Auf der Bornustraße zwischen dem Tschadsee und Tripolis waren Sklaven seit der
Antike das wichtigste Ausfuhrprodukt. Salz kam in diesem Bereich aus den Oasen
von Bilma und Fachi. Wichtigste Importprodukte aus Nordafrika waren Pferde, Stoffe
und Waffen. Innerhalb der Handelsnetzwerke spielten bis zum 12. Jahrhundert ibaditische
Gruppen aus Nordafrika eine tragende Rolle.

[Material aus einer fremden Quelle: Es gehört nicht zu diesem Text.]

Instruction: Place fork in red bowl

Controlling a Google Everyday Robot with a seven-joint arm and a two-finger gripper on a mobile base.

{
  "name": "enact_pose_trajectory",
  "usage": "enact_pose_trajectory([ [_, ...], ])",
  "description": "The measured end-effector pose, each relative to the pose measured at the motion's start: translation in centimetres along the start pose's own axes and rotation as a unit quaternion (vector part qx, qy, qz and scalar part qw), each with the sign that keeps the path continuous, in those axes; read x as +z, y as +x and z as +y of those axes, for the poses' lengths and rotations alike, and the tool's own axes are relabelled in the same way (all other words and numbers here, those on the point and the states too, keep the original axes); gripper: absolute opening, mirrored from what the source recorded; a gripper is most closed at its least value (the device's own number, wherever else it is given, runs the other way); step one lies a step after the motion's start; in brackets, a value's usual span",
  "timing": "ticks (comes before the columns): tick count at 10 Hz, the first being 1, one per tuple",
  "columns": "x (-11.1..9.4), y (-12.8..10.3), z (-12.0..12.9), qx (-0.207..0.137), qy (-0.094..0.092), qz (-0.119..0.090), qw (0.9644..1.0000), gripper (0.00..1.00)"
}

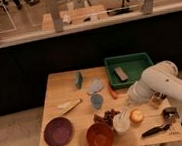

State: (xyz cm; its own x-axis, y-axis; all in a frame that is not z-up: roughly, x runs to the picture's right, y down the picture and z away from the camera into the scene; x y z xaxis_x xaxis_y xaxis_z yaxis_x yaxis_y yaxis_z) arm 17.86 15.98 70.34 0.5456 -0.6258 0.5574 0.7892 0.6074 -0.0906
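Note:
The red bowl (100, 136) sits near the table's front edge, left of the white cup (121, 124). My gripper (130, 102) is at the end of the white arm (161, 81), low over the table, up and to the right of the cup. It is shut on the fork (123, 114), a thin silvery line slanting down-left from the gripper to just above the cup. The fork's tip is to the right of the red bowl and above its level, apart from it.
A purple dish (58, 131) lies at the front left. A green tray (129, 65) stands at the back right. Also on the wooden table (61, 86): an orange stick (111, 91), blue-grey pieces (96, 101), a black-handled utensil (155, 129) and a small orange item (136, 115).

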Motion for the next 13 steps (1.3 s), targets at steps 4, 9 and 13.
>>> enact_pose_trajectory([
  [4, 0.1, -0.9, -0.3, -0.013, 0.003, -0.025, 0.9996, 0.0],
  [9, -0.4, -9.5, -4.0, -0.101, 0.017, -0.108, 0.9889, 0.0],
  [13, -3.0, -14.8, -6.2, -0.149, 0.049, -0.147, 0.9766, 0.0],
])
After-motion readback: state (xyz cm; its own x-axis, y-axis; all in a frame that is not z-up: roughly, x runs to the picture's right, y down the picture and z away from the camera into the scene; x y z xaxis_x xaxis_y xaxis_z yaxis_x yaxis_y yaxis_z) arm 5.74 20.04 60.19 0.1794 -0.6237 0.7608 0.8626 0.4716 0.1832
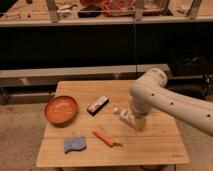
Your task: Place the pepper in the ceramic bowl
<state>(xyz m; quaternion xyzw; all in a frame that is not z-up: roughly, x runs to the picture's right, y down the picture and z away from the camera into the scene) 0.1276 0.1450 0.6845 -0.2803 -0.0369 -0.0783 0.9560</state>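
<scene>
The pepper (104,137), slim and orange-red, lies on the wooden table (150,147) near the front middle. The ceramic bowl (61,109), wide and orange-red, sits at the table's left side and holds nothing that shows. My gripper (138,121) hangs from the white arm (170,102) over the right middle of the table. It is right of the pepper and a little farther back, far from the bowl, and holds nothing that I can see.
A blue cloth (74,144) lies front left, next to the pepper. A dark flat box (98,105) lies between bowl and arm. A small white bottle (124,116) lies on its side by the gripper. A dark shelf stands behind the table.
</scene>
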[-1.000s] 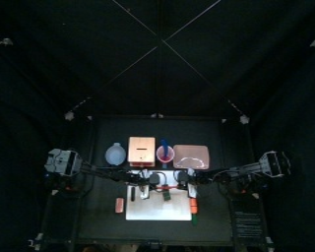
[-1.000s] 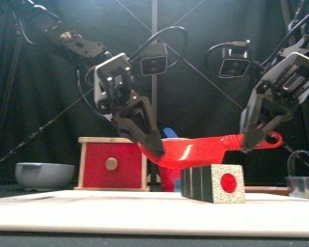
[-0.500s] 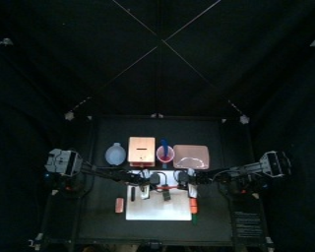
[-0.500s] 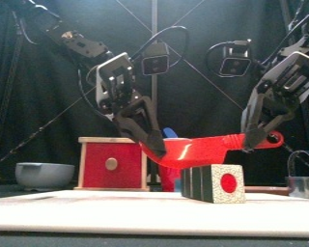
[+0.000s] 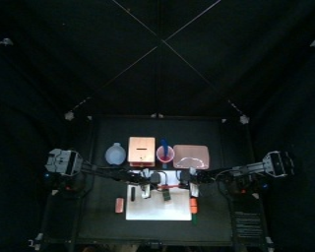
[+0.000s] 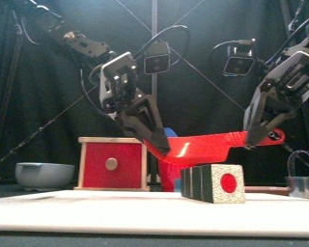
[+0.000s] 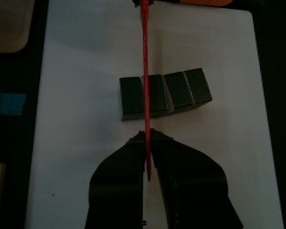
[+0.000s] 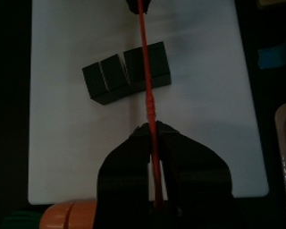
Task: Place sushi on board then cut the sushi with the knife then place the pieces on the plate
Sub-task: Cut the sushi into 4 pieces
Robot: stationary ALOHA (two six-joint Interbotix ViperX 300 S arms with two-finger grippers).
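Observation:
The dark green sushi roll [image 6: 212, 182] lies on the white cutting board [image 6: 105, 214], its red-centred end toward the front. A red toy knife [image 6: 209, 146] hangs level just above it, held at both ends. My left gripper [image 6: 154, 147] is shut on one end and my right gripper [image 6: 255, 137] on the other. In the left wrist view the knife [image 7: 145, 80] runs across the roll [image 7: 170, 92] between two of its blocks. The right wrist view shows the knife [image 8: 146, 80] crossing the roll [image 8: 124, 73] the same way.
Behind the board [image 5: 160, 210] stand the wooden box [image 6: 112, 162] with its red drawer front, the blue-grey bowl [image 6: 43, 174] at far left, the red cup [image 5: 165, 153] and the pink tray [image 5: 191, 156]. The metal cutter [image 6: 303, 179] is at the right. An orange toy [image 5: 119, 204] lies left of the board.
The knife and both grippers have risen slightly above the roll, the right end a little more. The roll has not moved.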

Unter dem Songhaireich stieg Timbuktu ab 1450 am
Niger zum bedeutendsten Handelszentrum in der Sahelzone auf. Es wurde durch die
engen Kontakte mit dem Maghreb auch Zentrum der islamischen Kultur im
westlichen Afrika mit der Kulturstadt Timbuktur. Allerdings wurde das
Songhaireich 1591 durch eine Invasion der aus dem heutigen Marokko stammenden Saadier
zerschlagen.
Insbesondere im 11. Jahrhundert sah sich die
ansässige Bevölkerung einer nachhaltigen Offensive islamisch-kultureller
Überlagerung ausgesetzt.[10]
Ganze Stammesgruppen mit ihren Familien und Herden wanderten in die
Hoheitsgebiete der Berber ein. Viele Bewohner wichen den militarisierten
Eindringlingen aus und verzogen sich in die schwach besiedelten Gebiete der
Sahara. Wo sich der Islam in der Region etablierte, erzeugte die Bevölkerung
großes Sendungsbewusstsein. Dieses Phänomen konnte insbesondere in der
westlichen Sahara beobachtet werden wie das Almoravidenreich in der Zeit von
1046 bis 1147. Im 11.Jahrhundert hatte der Islam die gesamte Westsahara
durchdrungen und die berberischen Stämme unter seinen Einfluss gebracht. Als
Folge des Eindringens wanderten die einheimischen Bevölkerungsgruppen nach
Süden ab und lösten weitere Wanderungsbewegungen aus, die bis heute nicht zum
Stillstand gekommen sind.[11]
Bei den berberischen Vorfahren der heutigen
Tuareg vollzog sich der Prozess der Islamisierung und Arabisierung deutlich
verhaltener. Die Kontakte zu den arabisierten Nomaden waren trotz der
abgeschiedenen und dünn besiedelten Regionen Fessans und der Berge recht eng.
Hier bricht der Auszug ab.